*** Begin section ***
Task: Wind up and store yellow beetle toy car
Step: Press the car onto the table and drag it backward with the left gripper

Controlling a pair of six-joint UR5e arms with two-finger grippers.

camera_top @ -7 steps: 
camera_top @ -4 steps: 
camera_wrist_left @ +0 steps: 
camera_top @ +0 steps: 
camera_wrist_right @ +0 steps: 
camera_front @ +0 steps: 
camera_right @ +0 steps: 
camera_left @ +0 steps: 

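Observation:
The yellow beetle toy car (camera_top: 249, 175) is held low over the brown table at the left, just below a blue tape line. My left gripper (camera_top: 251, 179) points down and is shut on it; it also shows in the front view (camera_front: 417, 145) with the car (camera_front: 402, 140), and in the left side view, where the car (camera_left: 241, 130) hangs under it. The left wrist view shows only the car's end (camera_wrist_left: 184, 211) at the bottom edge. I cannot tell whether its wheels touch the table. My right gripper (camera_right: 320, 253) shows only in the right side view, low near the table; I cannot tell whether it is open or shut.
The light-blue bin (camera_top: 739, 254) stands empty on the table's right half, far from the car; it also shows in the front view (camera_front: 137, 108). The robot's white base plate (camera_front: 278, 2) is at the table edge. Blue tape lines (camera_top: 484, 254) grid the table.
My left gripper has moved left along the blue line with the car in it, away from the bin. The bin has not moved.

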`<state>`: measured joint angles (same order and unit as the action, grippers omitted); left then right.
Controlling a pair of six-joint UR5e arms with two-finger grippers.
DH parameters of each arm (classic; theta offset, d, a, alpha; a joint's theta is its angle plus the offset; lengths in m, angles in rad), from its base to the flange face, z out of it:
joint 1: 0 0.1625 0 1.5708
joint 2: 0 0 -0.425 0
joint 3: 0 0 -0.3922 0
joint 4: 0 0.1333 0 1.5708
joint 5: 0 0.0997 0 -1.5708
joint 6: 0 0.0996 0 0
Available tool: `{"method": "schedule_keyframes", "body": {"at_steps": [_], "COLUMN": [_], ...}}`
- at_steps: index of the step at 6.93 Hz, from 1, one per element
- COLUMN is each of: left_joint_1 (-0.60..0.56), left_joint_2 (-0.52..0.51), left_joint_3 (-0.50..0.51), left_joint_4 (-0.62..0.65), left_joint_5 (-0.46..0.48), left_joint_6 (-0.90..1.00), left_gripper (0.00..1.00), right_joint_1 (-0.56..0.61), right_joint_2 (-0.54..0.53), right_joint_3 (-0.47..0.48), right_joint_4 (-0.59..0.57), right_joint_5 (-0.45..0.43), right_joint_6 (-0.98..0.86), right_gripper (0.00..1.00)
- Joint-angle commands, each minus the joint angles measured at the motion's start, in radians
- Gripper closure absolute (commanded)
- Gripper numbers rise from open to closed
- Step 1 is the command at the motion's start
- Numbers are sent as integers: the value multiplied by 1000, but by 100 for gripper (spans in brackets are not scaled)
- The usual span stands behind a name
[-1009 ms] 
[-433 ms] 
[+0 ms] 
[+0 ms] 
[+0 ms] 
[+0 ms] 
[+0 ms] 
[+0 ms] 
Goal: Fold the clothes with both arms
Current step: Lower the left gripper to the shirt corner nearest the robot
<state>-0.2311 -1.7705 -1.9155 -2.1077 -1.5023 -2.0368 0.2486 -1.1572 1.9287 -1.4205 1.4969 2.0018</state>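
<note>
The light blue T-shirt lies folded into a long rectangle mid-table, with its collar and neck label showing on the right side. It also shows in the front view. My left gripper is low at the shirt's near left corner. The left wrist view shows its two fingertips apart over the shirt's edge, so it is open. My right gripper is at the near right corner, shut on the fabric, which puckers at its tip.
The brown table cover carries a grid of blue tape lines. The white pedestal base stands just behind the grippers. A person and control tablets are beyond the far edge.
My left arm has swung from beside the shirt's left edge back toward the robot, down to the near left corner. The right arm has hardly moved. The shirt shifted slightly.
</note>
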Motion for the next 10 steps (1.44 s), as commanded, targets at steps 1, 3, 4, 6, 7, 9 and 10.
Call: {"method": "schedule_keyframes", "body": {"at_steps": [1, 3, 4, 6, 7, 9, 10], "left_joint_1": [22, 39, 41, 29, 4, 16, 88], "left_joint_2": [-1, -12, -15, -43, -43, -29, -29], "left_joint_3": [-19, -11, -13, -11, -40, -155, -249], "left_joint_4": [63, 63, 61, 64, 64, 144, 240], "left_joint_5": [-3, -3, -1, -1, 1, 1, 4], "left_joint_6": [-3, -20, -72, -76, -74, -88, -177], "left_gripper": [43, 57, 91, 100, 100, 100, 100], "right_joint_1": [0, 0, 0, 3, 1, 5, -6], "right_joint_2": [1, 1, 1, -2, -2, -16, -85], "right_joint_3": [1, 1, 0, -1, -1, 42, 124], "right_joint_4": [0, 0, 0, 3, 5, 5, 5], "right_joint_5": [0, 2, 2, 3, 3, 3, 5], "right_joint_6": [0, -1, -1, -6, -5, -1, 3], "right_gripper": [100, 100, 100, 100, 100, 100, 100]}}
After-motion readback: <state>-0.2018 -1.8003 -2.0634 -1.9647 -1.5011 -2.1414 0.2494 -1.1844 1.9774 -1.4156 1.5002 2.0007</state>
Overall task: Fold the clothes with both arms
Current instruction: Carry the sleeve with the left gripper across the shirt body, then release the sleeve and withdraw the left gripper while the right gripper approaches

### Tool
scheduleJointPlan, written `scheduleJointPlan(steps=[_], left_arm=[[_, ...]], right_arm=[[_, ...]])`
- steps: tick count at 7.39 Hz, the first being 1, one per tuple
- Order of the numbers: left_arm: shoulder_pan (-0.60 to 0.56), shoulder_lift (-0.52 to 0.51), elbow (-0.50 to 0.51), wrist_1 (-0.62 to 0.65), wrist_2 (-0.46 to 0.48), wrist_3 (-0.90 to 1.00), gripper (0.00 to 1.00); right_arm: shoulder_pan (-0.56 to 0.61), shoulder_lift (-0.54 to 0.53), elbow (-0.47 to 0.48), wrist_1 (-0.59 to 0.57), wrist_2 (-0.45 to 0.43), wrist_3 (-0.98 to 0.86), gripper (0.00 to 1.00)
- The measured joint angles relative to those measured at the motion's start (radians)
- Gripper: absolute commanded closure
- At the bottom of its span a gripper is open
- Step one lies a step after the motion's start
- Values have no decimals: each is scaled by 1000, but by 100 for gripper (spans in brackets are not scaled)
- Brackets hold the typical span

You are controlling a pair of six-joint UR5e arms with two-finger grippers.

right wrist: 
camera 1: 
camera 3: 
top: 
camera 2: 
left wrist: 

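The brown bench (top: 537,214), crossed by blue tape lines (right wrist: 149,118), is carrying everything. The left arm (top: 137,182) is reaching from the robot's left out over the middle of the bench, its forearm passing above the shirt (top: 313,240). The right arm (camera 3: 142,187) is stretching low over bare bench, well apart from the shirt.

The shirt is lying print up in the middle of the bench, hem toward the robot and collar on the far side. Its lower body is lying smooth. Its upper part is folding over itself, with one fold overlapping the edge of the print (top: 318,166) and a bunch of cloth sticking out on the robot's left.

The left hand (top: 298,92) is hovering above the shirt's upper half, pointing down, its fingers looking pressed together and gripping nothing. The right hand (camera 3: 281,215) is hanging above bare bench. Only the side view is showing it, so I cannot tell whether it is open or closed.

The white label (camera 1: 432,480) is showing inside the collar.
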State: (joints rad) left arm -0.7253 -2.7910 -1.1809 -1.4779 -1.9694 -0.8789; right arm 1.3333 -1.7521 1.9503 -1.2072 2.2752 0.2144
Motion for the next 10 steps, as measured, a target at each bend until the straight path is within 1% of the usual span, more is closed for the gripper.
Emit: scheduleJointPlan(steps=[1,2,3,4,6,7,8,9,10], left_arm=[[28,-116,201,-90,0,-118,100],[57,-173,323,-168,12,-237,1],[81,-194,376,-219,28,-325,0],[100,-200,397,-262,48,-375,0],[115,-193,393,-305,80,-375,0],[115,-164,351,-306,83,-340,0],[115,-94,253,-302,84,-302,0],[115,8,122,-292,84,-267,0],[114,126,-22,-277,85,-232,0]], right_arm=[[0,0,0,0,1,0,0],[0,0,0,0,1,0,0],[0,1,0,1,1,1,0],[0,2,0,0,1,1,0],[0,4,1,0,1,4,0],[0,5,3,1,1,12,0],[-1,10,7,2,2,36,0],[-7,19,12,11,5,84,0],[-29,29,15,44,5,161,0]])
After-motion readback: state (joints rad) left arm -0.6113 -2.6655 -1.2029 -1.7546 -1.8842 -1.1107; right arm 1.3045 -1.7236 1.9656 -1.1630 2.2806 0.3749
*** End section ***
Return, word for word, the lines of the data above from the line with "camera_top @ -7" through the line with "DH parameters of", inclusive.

camera_top @ -7 steps: 
camera_top @ -4 steps: 
camera_wrist_left @ +0 steps: 
camera_top @ +0 steps: 
camera_wrist_right @ +0 steps: 
camera_front @ +0 steps: 
camera_right @ +0 steps: 
camera_left @ +0 steps: 

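Observation:
The yellow beetle toy car (camera_top: 249, 175) is held low over the brown table at the left, just below a blue tape line. My left gripper (camera_top: 251, 179) points down and is shut on it; it also shows in the front view (camera_front: 417, 145) with the car (camera_front: 402, 140), and in the left side view, where the car (camera_left: 241, 130) hangs under it. The left wrist view shows only the car's end (camera_wrist_left: 184, 211) at the bottom edge. I cannot tell whether its wheels touch the table. My right gripper (camera_right: 320, 253) shows only in the right side view, low near the table; I cannot tell whether it is open or shut.
The light-blue bin (camera_top: 739, 254) stands empty on the table's right half, far from the car; it also shows in the front view (camera_front: 137, 108). The robot's white base plate (camera_front: 278, 2) is at the table edge. Blue tape lines (camera_top: 484, 254) grid the table.
My left gripper has moved left along the blue line with the car in it, away from the bin. The bin has not moved.
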
`<state>`: measured joint angles (same order and unit as the action, grippers omitted); left then right.
Controlling a pair of six-joint UR5e arms with two-finger grippers.
DH parameters of each arm (classic; theta offset, d, a, alpha; a joint's theta is its angle plus the offset; lengths in m, angles in rad), from its base to the flange face, z out of it:

Work on the exercise is complete.